__Data shown__.
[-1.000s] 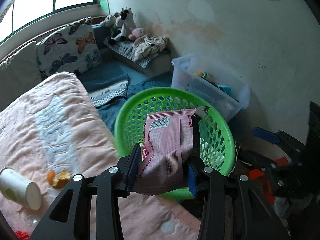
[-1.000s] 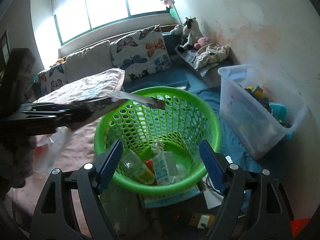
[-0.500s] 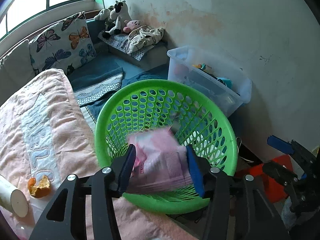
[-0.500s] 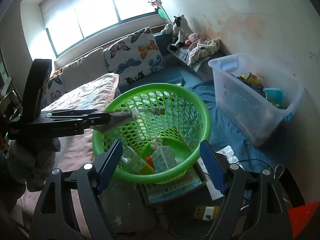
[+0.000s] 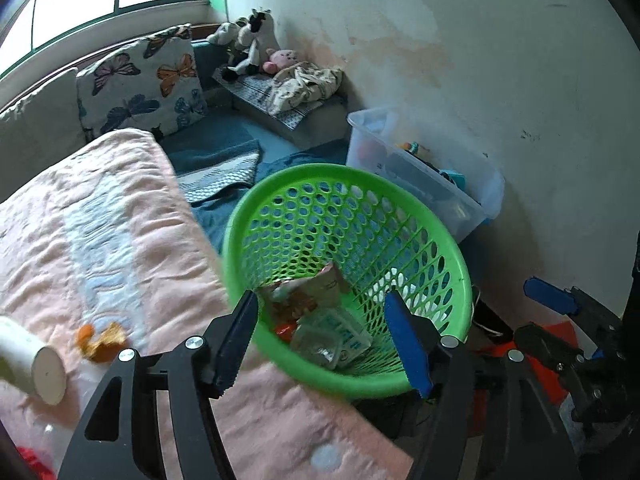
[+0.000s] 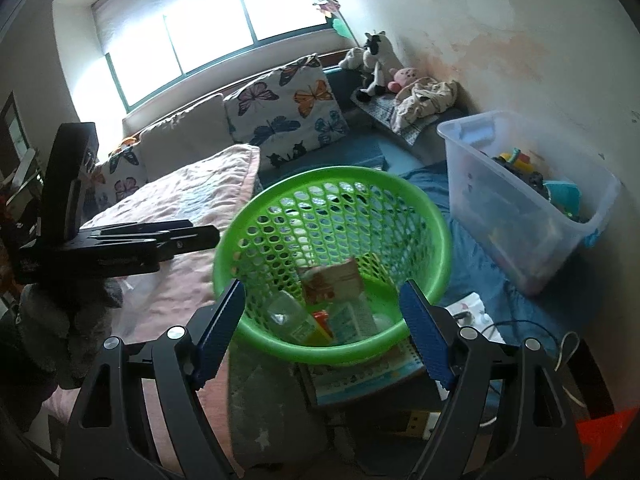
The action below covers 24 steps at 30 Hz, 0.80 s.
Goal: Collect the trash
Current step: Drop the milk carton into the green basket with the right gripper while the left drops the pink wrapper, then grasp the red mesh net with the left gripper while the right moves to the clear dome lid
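The left claw (image 5: 324,344) hangs over the near rim of the green basket (image 5: 460,276), its jaws opening with nothing held between them; in the right wrist view the same claw (image 6: 208,238) reaches in from the left, its tips just short of the basket's rim. The right claw (image 6: 320,332) stands wide and empty, its blue pads framing the near side of the basket (image 6: 438,216). The trash lies at the bottom of the basket: a crumpled wrapper (image 5: 308,292) on top, a clear plastic packet (image 5: 332,338) nearer, something red (image 5: 286,330) at the left; from the right wrist a small clear bottle (image 6: 288,318) shows there too. The basket sits against the right edge of a bed under a pink blanket (image 5: 100,216); on the blanket, left of the left claw, lie a bit of orange peel (image 5: 100,340) and a white paper cup (image 5: 36,364) on its side. Far right, by the wall, stands a clear plastic tub (image 5: 472,200) of toys; a butterfly cushion (image 5: 144,84) and soft toys (image 5: 256,40) sit at the far end under the window.
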### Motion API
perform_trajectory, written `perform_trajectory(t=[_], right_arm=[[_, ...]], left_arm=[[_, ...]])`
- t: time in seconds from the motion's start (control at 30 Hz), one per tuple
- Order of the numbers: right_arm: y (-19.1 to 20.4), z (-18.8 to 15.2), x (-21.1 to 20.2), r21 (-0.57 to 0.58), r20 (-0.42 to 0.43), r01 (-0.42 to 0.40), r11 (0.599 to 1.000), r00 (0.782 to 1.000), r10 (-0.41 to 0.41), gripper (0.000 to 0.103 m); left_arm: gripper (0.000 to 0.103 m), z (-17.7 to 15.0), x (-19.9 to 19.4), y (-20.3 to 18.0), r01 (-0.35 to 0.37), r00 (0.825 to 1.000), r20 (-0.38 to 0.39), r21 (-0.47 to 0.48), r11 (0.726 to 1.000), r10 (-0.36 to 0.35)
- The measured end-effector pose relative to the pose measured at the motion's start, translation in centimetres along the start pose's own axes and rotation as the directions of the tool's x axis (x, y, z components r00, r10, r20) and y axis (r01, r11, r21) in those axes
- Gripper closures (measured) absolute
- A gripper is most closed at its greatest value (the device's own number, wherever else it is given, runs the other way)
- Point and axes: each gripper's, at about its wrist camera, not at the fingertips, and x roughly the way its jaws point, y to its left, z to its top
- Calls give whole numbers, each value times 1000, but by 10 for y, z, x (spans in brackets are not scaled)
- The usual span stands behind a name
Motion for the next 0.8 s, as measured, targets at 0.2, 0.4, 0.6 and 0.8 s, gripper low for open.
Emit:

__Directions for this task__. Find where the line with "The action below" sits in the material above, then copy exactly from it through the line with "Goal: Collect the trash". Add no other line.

__Exercise response__.
The action below covers 24 steps at 30 Hz, 0.80 s.
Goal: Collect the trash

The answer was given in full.